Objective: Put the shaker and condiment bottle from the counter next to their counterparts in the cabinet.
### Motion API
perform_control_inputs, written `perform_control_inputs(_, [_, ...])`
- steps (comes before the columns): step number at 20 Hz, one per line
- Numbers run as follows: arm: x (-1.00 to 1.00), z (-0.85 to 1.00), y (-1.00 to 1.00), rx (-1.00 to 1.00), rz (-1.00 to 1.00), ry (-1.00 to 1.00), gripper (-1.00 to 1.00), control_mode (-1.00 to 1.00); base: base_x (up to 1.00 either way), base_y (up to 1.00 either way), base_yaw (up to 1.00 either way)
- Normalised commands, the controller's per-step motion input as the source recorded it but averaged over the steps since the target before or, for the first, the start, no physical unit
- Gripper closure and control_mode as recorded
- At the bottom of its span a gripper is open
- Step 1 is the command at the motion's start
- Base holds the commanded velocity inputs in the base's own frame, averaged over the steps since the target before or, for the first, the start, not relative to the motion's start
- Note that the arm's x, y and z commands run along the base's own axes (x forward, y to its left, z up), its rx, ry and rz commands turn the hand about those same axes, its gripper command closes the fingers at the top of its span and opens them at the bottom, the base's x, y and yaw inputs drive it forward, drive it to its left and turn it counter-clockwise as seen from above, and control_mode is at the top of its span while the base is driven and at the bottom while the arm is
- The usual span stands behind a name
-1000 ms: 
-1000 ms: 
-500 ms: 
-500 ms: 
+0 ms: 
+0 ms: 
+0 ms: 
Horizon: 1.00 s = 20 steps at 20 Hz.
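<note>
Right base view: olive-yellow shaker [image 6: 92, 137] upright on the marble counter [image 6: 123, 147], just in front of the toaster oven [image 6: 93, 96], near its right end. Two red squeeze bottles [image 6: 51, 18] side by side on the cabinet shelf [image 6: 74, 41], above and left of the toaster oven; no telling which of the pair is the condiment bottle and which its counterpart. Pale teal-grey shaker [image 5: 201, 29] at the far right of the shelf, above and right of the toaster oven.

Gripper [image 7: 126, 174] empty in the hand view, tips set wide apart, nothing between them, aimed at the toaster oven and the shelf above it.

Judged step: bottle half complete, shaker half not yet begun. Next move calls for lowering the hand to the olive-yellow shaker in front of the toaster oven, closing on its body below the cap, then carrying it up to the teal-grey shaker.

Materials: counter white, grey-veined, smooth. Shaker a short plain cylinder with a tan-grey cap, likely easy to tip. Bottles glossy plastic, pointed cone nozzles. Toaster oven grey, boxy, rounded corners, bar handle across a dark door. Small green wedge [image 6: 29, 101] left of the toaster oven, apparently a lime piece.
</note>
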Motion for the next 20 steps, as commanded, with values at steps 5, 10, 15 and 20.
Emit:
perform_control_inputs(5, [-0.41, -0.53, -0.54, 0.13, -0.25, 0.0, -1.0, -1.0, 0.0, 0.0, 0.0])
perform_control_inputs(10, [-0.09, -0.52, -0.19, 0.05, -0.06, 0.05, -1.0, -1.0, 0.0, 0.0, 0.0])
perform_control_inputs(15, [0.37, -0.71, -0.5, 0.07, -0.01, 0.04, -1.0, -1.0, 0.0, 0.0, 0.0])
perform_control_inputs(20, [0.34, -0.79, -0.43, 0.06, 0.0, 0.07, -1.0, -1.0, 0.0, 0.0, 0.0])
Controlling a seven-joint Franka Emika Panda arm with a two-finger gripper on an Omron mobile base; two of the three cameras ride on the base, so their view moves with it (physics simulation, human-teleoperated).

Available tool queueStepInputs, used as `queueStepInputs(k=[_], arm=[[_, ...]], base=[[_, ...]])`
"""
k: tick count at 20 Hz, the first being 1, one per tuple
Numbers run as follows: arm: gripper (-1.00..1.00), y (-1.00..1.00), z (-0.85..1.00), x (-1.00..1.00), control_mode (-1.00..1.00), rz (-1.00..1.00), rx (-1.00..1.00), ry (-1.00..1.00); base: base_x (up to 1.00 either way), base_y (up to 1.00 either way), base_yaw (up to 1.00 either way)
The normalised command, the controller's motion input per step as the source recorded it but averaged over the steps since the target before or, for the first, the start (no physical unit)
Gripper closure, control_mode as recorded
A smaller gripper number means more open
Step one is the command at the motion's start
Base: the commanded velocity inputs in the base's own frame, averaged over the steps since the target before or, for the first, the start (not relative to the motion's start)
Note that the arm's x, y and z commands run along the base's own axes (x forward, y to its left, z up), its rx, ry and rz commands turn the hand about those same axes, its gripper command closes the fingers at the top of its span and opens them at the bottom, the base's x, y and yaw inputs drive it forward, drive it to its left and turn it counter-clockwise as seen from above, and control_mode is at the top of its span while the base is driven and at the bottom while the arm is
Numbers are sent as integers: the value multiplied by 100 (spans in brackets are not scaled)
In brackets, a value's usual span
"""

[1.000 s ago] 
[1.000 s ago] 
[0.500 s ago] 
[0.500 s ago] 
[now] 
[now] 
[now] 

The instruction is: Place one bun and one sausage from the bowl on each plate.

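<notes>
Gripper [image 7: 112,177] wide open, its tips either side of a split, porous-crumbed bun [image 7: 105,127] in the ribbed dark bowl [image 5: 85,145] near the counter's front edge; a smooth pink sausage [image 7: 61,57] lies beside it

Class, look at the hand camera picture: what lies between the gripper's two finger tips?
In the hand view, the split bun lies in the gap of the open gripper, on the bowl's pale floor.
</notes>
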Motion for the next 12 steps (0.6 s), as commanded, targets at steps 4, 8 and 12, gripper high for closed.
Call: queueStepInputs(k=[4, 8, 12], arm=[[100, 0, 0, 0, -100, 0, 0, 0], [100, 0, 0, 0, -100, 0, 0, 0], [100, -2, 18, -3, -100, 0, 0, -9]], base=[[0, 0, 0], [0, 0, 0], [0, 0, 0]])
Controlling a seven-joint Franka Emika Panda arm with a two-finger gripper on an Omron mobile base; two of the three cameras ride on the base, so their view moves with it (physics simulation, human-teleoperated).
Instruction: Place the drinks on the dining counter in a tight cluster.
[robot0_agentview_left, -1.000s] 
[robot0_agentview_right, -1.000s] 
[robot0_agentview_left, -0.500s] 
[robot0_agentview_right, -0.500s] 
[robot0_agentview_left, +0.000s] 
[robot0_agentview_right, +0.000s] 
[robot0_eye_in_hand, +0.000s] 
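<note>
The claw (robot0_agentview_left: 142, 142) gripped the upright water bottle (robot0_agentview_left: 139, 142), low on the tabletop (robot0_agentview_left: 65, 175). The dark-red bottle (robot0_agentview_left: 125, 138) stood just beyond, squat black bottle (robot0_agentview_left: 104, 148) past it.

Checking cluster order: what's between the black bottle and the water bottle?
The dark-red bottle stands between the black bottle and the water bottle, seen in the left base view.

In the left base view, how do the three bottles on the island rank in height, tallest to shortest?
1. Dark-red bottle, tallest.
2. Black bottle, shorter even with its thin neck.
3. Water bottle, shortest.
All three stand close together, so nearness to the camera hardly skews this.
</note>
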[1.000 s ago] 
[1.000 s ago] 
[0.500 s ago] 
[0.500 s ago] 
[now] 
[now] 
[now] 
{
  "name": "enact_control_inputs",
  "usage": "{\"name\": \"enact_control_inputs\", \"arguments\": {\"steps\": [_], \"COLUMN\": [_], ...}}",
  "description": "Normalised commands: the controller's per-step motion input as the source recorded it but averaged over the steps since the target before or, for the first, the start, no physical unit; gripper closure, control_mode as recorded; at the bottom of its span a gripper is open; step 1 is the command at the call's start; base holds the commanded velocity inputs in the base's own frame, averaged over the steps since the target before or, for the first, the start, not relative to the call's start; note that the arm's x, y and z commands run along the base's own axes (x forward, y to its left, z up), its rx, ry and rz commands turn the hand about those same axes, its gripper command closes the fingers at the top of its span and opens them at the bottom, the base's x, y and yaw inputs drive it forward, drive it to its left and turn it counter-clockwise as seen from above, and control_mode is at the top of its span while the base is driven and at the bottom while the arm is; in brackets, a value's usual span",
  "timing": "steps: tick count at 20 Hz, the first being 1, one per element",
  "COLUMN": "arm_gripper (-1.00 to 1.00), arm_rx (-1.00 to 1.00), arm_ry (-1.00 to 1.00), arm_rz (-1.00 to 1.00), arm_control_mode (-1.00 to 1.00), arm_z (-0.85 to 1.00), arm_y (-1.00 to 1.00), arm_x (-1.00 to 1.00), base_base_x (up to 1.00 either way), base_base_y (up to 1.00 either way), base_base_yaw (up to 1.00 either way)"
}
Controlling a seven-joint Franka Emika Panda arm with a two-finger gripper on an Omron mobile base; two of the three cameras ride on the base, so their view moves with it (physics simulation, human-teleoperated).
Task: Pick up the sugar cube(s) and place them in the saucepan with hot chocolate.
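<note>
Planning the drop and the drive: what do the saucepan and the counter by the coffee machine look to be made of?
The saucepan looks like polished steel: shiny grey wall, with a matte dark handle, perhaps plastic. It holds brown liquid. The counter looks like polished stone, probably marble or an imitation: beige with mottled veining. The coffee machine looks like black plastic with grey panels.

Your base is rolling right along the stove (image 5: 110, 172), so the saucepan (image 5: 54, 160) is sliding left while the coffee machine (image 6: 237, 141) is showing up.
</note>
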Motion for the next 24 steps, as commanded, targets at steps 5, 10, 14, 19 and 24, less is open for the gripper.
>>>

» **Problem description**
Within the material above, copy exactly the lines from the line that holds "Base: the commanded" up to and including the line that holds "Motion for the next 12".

» **Response**
Base: the commanded velocity inputs in the base's own frame, averaged over the steps since the target before or, for the first, the start (not relative to the motion's start)
Note that the arm's x, y and z commands run along the base's own axes (x forward, y to its left, z up), its rx, ry and rz commands turn the hand about those same axes, its gripper command closes the fingers at the top of its span and opens them at the bottom, the base's x, y and yaw inputs drive it forward, drive it to its left and turn it counter-clockwise as seen from above, and control_mode is at the top of its span while the base is driven and at the bottom while the arm is
Numbers are sent as integers: the value multiplied by 100 (spans in brackets are not scaled)
In brackets, a value's usual span
"""

[1.000 s ago] 
[1.000 s ago] 
[0.500 s ago] 
[0.500 s ago] 
[now] 
[now] 
[now] 

The instruction is: Place one bun and one sausage from the bowl on each plate.

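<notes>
Gripper [image 7: 112,177] wide open, its tips either side of a split, porous-crumbed bun [image 7: 105,127] in the ribbed dark bowl [image 5: 85,145] near the counter's front edge; a smooth pink sausage [image 7: 61,57] lies beside it

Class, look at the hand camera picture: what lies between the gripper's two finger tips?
In the hand view, the split bun lies in the gap of the open gripper, on the bowl's pale floor.
</notes>
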Motion for the next 12 steps (0.6 s), as commanded, targets at steps 4, 8 and 12, gripper high for closed.

No more is needed for this exercise.